## Collected data:
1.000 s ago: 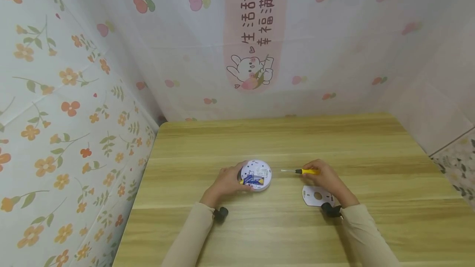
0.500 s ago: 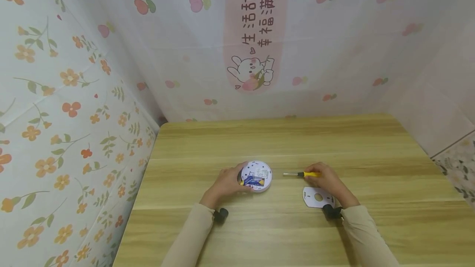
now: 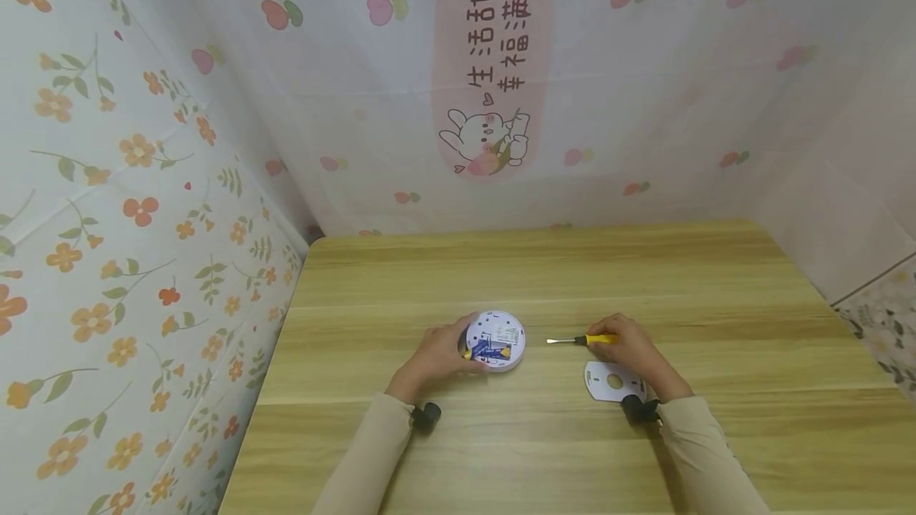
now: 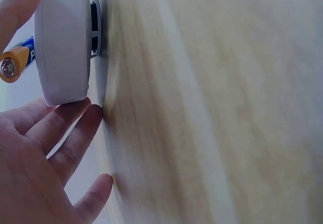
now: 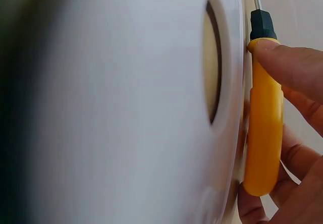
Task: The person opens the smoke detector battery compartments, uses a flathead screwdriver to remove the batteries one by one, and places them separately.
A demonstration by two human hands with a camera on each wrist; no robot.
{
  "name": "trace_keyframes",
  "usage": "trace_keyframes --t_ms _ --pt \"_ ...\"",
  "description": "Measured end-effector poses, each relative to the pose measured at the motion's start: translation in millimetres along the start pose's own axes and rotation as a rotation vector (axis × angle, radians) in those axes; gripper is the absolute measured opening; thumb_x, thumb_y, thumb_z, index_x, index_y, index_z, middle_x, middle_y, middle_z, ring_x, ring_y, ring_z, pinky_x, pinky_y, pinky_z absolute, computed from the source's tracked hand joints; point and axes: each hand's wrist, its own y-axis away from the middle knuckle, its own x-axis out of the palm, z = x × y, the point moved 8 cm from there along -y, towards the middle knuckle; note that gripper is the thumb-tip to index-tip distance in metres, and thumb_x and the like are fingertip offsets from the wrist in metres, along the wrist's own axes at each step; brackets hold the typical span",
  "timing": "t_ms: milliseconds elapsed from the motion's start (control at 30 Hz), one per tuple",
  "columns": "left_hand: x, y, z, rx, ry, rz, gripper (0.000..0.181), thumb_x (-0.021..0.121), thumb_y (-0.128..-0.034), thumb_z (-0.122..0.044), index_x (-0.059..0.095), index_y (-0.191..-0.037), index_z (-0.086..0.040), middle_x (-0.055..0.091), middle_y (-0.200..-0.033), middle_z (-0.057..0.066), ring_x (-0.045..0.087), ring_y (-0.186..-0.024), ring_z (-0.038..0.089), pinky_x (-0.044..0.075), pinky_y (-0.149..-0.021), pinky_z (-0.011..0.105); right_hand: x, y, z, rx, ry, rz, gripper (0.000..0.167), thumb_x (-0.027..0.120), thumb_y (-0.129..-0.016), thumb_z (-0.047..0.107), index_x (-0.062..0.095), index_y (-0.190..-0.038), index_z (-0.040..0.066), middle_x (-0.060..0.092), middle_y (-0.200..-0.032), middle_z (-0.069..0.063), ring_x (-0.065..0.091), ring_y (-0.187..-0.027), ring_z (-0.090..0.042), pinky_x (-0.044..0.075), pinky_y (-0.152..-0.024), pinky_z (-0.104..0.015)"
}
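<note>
My left hand [image 3: 438, 352] grips a round white smoke detector [image 3: 502, 327] by its side, thumb on one edge and fingers on the other. The detector lies on the table with its back, printed with a label, facing up. Blue and yellow batteries [image 3: 490, 350] show in its back; in the left wrist view, one battery [image 4: 16, 62] juts out at a tilt. My right hand [image 3: 633, 346] pinches the yellow handle of a screwdriver [image 3: 598, 338], its metal tip pointing left towards the detector but apart from it. Just below that hand lies a white mounting plate [image 3: 599, 381] with a round hole.
The wood-grain table [image 3: 529, 459] extends around both hands. A printed curtain [image 3: 343, 102] hangs behind its far edge, and a flowered one [image 3: 143, 261] stands along the left. Black wrist cameras [image 3: 426, 416] sit on both wrists, the right one overlapping the plate.
My right hand and the screwdriver have come slightly nearer to me, the tip shifting a little right and down. The left hand and the detector stay in place.
</note>
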Motion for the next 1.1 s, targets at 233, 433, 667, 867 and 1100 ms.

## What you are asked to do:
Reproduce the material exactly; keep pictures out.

## Finished task:
1.000 s ago: 
0.500 s ago: 
now: 
now: 
now: 
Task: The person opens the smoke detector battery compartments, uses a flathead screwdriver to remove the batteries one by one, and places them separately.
A demonstration by two human hands with a camera on each wrist; no robot.
{
  "name": "trace_keyframes",
  "usage": "trace_keyframes --t_ms _ --pt \"_ ...\"",
  "description": "Measured end-effector poses, each relative to the pose measured at the motion's start: translation in millimetres along the start pose's own axes and rotation as a rotation vector (axis × angle, radians) in those axes; gripper is the absolute measured opening; thumb_x, thumb_y, thumb_z, index_x, index_y, index_z, middle_x, middle_y, middle_z, ring_x, ring_y, ring_z, pinky_x, pinky_y, pinky_z absolute, computed from the source's tracked hand joints; point and axes: each hand's wrist, its own y-axis away from the middle knuckle, its own x-axis out of the palm, z = x × y, the point moved 8 cm from there along -y, towards the middle knuckle; note that gripper is the thumb-tip to index-tip distance in metres, and thumb_x and the like are fingertip offsets from the wrist in metres, along the wrist's own axes at each step; brackets hold the typical span",
  "timing": "t_ms: milliseconds elapsed from the motion's start (control at 30 Hz), one per tuple",
  "columns": "left_hand: x, y, z, rx, ry, rz, gripper (0.000..0.181), thumb_x (-0.021..0.121), thumb_y (-0.128..-0.034), thumb_z (-0.122..0.044), index_x (-0.059..0.095), index_y (-0.191..-0.037), index_z (-0.086..0.040), middle_x (-0.055..0.091), middle_y (-0.200..-0.033), middle_z (-0.057..0.066), ring_x (-0.045..0.087), ring_y (-0.186..-0.024), ring_z (-0.038..0.089), pinky_x (-0.044..0.075), pinky_y (-0.149..-0.021), pinky_z (-0.011..0.105); right_hand: x, y, z, rx, ry, rz, gripper (0.000..0.167), thumb_x (-0.027..0.120), thumb_y (-0.129..-0.016), thumb_z (-0.047..0.107), index_x (-0.062..0.095), index_y (-0.190..-0.038), index_z (-0.040..0.066), middle_x (-0.060..0.092), middle_y (-0.200..-0.032), middle_z (-0.069..0.063), ring_x (-0.065..0.091), ring_y (-0.187..-0.027), ring_z (-0.090..0.042), pinky_x (-0.044..0.075), pinky_y (-0.152..-0.024), pinky_z (-0.104..0.015)"
}
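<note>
My left hand [image 3: 438, 352] grips a round white smoke detector [image 3: 502, 327] by its side, thumb on one edge and fingers on the other. The detector lies on the table with its back, printed with a label, facing up. Blue and yellow batteries [image 3: 490, 350] show in its back; in the left wrist view, one battery [image 4: 16, 62] juts out at a tilt. My right hand [image 3: 633, 346] pinches the yellow handle of a screwdriver [image 3: 598, 338], its metal tip pointing left towards the detector but apart from it. Just below that hand lies a white mounting plate [image 3: 599, 381] with a round hole.
The wood-grain table [image 3: 529, 459] extends around both hands. A printed curtain [image 3: 343, 102] hangs behind its far edge, and a flowered one [image 3: 143, 261] stands along the left. Black wrist cameras [image 3: 426, 416] sit on both wrists, the right one overlapping the plate.
My right hand and the screwdriver have come slightly nearer to me, the tip shifting a little right and down. The left hand and the detector stay in place.
</note>
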Motion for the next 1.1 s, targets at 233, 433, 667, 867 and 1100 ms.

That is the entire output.